Problem: In the listing below, find the line containing "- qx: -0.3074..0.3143" and the line containing "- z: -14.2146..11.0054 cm". Repeat exactly those two lines and every line between them, nothing more.

Dataset extract:
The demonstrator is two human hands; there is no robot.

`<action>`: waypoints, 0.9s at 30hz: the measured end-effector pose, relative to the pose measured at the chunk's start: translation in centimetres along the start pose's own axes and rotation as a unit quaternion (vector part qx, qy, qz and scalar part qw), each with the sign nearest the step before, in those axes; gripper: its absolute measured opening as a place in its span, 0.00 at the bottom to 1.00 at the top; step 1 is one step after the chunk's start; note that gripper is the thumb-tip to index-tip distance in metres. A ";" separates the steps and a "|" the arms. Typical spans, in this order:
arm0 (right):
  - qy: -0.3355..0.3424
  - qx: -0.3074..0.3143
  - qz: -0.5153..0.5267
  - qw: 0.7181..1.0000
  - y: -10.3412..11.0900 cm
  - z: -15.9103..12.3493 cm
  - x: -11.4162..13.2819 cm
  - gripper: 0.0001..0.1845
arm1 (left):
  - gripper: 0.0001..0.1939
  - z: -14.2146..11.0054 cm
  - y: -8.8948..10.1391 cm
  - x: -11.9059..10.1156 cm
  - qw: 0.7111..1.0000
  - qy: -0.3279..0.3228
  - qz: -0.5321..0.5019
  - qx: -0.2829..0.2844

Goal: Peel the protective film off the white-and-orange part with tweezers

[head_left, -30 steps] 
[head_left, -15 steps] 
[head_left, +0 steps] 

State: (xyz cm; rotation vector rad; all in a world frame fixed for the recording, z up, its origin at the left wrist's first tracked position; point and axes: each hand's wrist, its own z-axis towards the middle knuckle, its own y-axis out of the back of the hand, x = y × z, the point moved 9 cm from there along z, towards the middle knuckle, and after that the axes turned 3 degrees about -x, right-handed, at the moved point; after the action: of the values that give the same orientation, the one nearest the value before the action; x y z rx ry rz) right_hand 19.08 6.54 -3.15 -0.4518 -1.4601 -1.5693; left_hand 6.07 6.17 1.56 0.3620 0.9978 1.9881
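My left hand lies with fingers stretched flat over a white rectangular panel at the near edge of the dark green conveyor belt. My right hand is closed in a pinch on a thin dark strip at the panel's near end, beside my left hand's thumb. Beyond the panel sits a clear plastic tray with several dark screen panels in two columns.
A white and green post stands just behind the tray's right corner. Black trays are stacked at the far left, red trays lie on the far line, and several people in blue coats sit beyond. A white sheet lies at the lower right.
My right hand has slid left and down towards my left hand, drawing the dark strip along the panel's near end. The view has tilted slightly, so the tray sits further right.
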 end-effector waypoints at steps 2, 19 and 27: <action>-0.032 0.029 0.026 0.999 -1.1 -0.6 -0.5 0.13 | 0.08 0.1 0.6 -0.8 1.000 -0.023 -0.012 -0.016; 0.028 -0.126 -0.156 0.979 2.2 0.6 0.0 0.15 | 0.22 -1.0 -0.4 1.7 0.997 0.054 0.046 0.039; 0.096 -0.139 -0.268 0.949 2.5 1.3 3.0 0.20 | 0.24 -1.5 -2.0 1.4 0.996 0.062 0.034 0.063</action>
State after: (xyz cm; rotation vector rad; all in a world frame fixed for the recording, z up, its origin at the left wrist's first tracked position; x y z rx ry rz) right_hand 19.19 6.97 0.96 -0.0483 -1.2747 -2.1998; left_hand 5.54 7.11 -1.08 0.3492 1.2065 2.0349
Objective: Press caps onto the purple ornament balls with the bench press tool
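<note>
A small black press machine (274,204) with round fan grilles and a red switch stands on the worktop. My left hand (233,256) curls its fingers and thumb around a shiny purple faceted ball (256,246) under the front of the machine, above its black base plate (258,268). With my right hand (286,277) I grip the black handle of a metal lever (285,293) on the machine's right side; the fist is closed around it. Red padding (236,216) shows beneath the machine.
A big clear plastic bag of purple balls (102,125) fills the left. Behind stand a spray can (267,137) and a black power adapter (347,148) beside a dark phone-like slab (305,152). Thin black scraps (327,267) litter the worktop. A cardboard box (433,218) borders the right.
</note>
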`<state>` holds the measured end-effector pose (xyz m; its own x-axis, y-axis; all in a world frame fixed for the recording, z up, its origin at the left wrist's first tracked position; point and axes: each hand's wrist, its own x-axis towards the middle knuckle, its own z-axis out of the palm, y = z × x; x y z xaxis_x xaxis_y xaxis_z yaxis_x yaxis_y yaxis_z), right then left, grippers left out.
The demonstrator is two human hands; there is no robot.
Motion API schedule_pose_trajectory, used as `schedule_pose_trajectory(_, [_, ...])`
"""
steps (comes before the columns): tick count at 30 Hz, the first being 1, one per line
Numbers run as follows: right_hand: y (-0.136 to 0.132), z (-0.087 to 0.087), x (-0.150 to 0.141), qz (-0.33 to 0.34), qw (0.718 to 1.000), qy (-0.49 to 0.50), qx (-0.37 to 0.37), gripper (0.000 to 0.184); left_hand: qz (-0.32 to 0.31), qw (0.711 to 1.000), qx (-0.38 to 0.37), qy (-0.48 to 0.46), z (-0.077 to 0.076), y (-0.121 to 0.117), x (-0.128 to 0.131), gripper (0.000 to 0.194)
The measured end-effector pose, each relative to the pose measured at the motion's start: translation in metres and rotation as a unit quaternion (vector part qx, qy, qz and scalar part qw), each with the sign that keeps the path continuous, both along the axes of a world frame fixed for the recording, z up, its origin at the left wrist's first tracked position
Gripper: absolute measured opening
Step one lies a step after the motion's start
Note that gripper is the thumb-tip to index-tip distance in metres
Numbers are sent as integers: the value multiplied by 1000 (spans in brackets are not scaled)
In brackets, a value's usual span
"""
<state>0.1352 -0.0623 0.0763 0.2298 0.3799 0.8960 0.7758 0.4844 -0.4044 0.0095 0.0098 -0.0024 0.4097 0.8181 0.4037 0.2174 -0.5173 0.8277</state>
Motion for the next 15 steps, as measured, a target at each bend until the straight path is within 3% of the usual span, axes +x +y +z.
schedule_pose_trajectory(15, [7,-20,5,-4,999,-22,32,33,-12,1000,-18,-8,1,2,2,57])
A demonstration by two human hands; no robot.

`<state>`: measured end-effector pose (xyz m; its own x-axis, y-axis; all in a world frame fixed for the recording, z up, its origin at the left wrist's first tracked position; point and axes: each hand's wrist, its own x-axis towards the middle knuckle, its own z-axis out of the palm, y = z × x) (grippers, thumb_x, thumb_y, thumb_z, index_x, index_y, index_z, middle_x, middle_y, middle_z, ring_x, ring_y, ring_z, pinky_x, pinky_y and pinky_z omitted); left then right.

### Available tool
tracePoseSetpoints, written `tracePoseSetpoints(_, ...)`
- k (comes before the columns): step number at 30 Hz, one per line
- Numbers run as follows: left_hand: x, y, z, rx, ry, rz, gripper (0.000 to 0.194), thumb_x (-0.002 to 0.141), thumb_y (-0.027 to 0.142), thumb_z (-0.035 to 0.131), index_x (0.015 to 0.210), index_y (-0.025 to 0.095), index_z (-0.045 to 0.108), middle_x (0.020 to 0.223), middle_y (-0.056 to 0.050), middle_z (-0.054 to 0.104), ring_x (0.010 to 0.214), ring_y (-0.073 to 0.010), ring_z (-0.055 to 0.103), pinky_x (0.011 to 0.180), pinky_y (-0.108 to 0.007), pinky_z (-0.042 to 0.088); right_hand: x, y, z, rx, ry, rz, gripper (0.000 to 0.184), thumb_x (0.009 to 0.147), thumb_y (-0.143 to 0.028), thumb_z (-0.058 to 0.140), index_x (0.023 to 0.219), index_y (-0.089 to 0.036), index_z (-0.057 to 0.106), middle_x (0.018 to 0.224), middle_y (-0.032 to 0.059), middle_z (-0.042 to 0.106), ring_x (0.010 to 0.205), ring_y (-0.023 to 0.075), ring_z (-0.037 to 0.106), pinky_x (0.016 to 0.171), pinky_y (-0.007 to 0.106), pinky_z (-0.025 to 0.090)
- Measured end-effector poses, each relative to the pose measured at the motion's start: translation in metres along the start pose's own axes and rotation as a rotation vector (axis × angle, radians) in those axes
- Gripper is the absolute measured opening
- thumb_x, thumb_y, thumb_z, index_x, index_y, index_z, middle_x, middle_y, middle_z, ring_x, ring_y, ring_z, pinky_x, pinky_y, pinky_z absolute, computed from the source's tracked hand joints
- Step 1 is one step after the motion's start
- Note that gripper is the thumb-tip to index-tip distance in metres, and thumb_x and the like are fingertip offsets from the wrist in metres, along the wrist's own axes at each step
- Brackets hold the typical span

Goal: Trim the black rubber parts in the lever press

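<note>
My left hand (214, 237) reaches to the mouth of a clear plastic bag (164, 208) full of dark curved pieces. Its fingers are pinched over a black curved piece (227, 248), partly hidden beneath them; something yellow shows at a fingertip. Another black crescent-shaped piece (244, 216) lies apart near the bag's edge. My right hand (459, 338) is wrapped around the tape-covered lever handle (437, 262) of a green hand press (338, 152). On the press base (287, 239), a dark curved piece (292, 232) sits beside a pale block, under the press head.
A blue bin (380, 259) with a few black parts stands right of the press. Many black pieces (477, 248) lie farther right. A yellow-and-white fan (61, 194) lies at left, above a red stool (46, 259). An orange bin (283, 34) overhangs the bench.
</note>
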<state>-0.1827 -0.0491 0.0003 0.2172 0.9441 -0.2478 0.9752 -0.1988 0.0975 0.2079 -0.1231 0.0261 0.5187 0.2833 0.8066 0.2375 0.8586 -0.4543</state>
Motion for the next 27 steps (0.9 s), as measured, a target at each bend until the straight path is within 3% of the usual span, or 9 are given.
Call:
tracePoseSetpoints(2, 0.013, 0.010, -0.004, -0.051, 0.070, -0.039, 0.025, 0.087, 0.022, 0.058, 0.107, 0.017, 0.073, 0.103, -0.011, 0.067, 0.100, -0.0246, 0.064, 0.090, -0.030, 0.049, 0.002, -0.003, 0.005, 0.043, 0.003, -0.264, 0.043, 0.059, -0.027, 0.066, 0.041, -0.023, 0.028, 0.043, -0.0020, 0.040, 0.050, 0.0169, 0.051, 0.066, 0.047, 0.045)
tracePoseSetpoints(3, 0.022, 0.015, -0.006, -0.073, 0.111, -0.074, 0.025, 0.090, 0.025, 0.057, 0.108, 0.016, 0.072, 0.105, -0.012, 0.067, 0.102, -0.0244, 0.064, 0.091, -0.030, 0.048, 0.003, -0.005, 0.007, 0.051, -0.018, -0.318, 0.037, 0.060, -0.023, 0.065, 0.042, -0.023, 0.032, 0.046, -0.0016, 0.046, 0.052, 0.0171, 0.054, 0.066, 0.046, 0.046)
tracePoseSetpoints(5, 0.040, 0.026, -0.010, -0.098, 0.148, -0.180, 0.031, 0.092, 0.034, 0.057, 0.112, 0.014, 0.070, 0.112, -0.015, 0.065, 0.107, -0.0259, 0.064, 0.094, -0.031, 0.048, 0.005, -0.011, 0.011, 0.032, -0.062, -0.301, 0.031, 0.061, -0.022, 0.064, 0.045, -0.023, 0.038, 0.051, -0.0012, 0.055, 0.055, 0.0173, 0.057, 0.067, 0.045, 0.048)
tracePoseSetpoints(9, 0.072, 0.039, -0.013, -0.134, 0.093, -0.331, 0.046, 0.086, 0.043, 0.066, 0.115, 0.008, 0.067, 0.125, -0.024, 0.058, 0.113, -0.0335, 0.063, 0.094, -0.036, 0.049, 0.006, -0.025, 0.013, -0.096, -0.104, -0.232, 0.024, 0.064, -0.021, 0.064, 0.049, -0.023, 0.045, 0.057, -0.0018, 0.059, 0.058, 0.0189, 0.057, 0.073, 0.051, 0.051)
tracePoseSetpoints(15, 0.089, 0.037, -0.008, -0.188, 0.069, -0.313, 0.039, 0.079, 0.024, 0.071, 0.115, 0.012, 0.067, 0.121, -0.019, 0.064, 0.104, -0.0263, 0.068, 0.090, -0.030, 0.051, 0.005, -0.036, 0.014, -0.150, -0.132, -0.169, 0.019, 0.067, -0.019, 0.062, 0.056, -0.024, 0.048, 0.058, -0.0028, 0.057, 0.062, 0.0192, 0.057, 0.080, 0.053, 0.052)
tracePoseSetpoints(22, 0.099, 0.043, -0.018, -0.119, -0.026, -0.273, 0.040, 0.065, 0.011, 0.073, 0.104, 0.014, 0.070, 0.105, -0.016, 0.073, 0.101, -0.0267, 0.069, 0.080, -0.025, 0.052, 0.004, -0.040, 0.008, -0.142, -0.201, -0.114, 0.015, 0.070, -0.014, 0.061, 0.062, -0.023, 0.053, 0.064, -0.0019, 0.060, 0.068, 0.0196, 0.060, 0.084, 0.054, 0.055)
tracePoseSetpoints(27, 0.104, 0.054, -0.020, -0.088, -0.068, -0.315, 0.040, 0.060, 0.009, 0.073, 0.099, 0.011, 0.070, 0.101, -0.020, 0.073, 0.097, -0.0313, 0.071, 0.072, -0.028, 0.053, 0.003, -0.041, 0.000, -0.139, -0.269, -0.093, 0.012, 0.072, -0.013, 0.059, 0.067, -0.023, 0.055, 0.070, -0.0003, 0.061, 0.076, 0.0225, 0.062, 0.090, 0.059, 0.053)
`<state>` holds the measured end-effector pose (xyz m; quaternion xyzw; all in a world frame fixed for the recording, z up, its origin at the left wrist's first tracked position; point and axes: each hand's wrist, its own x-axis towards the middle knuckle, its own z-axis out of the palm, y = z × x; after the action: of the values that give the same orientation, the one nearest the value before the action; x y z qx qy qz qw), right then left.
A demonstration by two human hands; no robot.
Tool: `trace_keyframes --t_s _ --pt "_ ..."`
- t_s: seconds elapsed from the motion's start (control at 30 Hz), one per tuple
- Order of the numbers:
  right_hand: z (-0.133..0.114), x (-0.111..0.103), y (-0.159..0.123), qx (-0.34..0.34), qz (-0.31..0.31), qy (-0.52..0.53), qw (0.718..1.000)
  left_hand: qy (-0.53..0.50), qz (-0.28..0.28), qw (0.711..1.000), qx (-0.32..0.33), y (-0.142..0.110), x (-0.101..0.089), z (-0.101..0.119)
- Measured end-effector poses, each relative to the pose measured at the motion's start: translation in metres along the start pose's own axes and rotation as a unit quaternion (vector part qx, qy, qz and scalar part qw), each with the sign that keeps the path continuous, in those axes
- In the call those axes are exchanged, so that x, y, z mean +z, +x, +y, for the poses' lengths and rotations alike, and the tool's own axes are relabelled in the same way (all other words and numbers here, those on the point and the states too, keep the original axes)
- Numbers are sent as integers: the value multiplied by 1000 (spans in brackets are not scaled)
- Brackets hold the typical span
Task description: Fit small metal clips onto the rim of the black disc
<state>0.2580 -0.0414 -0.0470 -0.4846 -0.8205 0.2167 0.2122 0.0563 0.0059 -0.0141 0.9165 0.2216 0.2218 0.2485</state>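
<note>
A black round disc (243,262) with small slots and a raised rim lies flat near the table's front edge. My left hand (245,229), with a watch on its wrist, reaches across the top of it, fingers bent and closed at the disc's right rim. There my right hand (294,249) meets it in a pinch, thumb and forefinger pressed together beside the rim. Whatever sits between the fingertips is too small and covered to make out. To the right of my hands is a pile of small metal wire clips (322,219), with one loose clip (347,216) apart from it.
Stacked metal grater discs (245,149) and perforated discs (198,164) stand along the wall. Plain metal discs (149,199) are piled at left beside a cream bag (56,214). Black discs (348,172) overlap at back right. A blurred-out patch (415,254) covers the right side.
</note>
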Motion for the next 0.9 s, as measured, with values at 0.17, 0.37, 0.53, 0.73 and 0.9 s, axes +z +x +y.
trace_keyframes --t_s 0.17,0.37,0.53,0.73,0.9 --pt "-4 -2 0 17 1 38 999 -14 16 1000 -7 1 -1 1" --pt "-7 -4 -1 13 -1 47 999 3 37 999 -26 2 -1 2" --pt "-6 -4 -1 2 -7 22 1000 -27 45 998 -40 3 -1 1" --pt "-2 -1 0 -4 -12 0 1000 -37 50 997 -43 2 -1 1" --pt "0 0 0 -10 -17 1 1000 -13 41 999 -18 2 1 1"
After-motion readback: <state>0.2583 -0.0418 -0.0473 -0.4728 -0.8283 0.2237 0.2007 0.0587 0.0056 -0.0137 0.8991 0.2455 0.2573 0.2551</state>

Solution:
  - qx: -0.3074..0.3143
  - qz: -0.5153..0.5267
  - qw: 0.7181..1.0000
  - y: -10.3412..11.0900 cm
  - z: -15.9103..12.3493 cm
  - x: -11.4162..13.2819 cm
  - gripper: 0.0001..0.1845
arm1 (left):
  - gripper: 0.0001..0.1939
  - z: -14.2146..11.0054 cm

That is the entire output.